ABOUT THIS EXERCISE: Pick out the lines below that include the string "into".

Recorded data
=== Begin Enclosure ===

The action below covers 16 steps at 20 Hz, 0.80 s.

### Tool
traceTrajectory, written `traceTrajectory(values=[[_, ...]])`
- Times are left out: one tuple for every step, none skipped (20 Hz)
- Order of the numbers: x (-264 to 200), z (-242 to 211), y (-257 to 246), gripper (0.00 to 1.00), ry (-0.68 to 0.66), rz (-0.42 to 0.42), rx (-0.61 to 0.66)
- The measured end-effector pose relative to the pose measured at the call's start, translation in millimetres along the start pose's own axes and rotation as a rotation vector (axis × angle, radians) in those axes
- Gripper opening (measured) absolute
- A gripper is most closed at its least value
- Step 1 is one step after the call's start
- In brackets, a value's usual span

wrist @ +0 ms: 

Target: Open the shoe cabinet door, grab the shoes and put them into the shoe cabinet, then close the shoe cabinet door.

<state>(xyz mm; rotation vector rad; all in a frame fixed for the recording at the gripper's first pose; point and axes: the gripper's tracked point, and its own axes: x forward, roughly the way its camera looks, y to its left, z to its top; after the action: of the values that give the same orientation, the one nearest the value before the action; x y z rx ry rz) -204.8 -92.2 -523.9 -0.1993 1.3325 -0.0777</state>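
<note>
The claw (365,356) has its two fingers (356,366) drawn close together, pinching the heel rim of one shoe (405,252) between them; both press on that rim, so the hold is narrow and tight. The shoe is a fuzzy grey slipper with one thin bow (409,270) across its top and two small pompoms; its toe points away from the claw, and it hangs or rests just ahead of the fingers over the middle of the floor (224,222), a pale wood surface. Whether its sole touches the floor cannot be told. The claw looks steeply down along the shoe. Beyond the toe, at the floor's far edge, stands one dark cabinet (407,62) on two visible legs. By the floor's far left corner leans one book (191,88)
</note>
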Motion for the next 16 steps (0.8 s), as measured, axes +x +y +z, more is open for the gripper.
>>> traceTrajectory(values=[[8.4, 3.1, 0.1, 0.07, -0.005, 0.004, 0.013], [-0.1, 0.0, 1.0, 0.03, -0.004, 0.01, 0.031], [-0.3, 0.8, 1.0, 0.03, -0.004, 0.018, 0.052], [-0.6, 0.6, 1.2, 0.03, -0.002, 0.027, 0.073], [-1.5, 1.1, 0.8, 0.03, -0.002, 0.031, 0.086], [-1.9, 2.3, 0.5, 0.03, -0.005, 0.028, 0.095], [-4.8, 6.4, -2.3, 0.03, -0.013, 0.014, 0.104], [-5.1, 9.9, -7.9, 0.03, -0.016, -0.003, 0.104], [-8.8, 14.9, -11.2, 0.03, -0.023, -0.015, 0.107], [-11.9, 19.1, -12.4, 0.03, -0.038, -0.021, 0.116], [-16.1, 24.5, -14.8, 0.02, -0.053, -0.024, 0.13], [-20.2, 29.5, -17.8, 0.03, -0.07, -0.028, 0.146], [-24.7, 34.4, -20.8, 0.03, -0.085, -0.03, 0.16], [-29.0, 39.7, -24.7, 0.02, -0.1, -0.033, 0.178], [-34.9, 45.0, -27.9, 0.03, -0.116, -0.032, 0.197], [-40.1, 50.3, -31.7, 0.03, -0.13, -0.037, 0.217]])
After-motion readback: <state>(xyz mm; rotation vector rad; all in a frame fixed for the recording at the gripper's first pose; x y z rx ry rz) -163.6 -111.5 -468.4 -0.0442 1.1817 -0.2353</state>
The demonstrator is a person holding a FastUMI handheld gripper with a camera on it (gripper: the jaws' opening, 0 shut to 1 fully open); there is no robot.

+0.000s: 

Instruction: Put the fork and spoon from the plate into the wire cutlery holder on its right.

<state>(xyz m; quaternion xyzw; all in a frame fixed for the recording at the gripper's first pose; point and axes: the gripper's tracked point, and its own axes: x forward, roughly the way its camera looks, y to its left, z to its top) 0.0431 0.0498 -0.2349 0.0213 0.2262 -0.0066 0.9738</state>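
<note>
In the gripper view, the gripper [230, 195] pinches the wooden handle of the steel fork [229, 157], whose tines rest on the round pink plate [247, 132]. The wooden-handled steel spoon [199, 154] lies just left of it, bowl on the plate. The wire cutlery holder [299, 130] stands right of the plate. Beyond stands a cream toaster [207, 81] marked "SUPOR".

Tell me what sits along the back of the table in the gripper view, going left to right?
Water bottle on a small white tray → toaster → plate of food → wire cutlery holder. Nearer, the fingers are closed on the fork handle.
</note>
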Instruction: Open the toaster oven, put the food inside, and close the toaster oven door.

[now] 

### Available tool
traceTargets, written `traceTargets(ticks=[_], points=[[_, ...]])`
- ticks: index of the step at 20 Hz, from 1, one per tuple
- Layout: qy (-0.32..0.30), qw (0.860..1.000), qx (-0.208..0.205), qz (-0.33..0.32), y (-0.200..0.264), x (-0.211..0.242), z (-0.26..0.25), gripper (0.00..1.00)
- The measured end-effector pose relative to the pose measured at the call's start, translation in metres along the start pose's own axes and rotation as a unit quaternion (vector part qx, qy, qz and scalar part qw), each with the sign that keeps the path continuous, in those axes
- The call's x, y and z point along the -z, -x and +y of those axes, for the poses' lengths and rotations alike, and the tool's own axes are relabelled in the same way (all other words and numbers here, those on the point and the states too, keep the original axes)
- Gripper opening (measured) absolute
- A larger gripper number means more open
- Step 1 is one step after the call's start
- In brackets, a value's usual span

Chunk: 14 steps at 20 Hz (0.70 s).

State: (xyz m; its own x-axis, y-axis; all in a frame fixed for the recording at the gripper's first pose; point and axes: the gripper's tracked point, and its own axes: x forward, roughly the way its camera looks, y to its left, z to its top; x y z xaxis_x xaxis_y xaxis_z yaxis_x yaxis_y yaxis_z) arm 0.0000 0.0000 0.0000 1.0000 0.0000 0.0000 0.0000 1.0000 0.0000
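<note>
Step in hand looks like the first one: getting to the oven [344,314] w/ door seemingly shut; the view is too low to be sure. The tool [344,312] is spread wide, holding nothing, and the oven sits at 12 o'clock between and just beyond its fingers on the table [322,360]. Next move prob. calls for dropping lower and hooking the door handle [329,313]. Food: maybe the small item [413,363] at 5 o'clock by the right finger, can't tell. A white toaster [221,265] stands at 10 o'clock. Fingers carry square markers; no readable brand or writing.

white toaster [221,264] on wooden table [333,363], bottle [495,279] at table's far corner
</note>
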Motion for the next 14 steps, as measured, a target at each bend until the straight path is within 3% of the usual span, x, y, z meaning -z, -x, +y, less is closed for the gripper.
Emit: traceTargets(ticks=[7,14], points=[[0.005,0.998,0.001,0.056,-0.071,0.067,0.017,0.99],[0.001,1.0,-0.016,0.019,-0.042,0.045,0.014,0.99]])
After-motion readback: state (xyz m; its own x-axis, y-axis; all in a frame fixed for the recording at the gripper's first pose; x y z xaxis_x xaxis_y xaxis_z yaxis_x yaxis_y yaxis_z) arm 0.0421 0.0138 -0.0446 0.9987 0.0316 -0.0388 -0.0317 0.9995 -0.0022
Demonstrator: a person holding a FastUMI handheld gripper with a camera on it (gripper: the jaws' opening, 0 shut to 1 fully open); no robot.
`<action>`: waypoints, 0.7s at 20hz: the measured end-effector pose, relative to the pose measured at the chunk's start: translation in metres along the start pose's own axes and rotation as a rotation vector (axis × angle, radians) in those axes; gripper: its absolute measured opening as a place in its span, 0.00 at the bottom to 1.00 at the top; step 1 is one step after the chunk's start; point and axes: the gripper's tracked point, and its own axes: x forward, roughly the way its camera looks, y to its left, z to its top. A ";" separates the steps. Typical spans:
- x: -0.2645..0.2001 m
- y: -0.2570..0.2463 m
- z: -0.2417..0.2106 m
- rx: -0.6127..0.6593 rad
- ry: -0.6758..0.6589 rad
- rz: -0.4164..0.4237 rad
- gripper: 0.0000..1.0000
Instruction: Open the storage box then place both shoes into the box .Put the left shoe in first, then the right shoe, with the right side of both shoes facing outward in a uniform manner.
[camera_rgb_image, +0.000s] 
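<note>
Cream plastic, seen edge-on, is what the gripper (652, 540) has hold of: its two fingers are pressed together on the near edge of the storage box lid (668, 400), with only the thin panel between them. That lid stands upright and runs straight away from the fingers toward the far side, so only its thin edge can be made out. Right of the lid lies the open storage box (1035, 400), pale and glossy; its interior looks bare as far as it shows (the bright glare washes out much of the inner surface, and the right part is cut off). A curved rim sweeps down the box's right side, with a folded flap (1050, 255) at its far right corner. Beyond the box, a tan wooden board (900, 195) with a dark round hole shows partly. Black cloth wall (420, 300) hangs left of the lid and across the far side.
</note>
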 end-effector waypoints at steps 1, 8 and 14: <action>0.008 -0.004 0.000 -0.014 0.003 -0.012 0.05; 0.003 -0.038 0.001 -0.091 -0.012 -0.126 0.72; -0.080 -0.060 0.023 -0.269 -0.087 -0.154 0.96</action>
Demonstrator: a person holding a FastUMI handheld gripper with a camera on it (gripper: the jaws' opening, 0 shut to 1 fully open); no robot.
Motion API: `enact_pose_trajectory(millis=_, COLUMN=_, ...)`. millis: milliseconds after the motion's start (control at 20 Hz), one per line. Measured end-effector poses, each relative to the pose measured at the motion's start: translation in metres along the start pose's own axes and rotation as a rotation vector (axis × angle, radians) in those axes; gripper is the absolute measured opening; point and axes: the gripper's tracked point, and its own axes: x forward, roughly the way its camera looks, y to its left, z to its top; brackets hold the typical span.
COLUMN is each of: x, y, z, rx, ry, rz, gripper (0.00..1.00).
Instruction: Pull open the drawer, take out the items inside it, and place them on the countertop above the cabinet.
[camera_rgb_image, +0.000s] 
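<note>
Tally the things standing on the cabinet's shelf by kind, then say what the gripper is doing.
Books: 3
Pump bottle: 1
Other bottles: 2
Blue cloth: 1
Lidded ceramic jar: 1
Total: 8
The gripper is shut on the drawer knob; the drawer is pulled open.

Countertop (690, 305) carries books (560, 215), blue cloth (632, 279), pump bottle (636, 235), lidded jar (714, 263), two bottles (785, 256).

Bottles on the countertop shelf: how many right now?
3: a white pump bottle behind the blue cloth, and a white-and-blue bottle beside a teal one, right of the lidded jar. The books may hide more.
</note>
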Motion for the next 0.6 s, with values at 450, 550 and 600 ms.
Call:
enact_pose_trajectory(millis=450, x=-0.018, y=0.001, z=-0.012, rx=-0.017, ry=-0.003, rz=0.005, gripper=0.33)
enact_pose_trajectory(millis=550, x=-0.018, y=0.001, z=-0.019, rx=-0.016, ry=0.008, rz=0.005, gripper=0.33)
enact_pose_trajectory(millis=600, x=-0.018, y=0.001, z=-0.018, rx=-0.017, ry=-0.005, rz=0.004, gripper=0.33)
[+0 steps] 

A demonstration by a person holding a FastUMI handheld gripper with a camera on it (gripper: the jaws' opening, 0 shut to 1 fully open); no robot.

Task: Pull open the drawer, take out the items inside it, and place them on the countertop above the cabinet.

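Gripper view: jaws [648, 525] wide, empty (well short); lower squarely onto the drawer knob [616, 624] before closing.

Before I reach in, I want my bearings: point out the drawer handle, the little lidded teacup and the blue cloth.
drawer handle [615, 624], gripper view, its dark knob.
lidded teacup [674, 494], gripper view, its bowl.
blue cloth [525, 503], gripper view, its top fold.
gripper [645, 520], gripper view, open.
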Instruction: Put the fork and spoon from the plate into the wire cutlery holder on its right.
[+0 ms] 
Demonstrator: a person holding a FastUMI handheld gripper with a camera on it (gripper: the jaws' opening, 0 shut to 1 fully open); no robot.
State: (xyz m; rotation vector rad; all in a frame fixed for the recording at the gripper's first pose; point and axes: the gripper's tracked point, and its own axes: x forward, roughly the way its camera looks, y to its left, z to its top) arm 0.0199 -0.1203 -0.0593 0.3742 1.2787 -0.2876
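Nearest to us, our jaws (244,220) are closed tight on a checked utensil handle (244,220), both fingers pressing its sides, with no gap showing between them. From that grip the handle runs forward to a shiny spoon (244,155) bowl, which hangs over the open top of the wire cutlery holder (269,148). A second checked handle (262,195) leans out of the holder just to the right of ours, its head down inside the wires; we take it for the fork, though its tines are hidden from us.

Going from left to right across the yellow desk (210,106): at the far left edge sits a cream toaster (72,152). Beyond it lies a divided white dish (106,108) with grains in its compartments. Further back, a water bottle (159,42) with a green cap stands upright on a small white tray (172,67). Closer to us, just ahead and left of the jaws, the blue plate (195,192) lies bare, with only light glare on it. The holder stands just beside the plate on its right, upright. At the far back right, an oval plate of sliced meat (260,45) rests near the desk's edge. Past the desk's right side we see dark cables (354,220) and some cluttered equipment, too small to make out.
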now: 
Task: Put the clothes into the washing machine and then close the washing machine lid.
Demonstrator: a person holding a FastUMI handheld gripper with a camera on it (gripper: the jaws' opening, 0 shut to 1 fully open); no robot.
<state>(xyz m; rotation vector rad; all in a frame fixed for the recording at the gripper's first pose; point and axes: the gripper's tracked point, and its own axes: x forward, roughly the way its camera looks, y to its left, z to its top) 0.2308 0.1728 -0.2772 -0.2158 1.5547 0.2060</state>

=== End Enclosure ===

ANSWER SECTION:
Target: Open the shoe cabinet door, grab the shoes and put them into the shoe cabinet, then close the shoe cabinet door.
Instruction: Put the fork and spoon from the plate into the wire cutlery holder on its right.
Instruction: Open the storage box then place both shoes into the box .Put the left shoe in first, then the right shoe, with the right side of both shoes facing outward in a uniform manner.
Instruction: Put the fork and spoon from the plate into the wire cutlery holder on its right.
Task: Put the clothes into the washing machine and then close the washing machine lid.

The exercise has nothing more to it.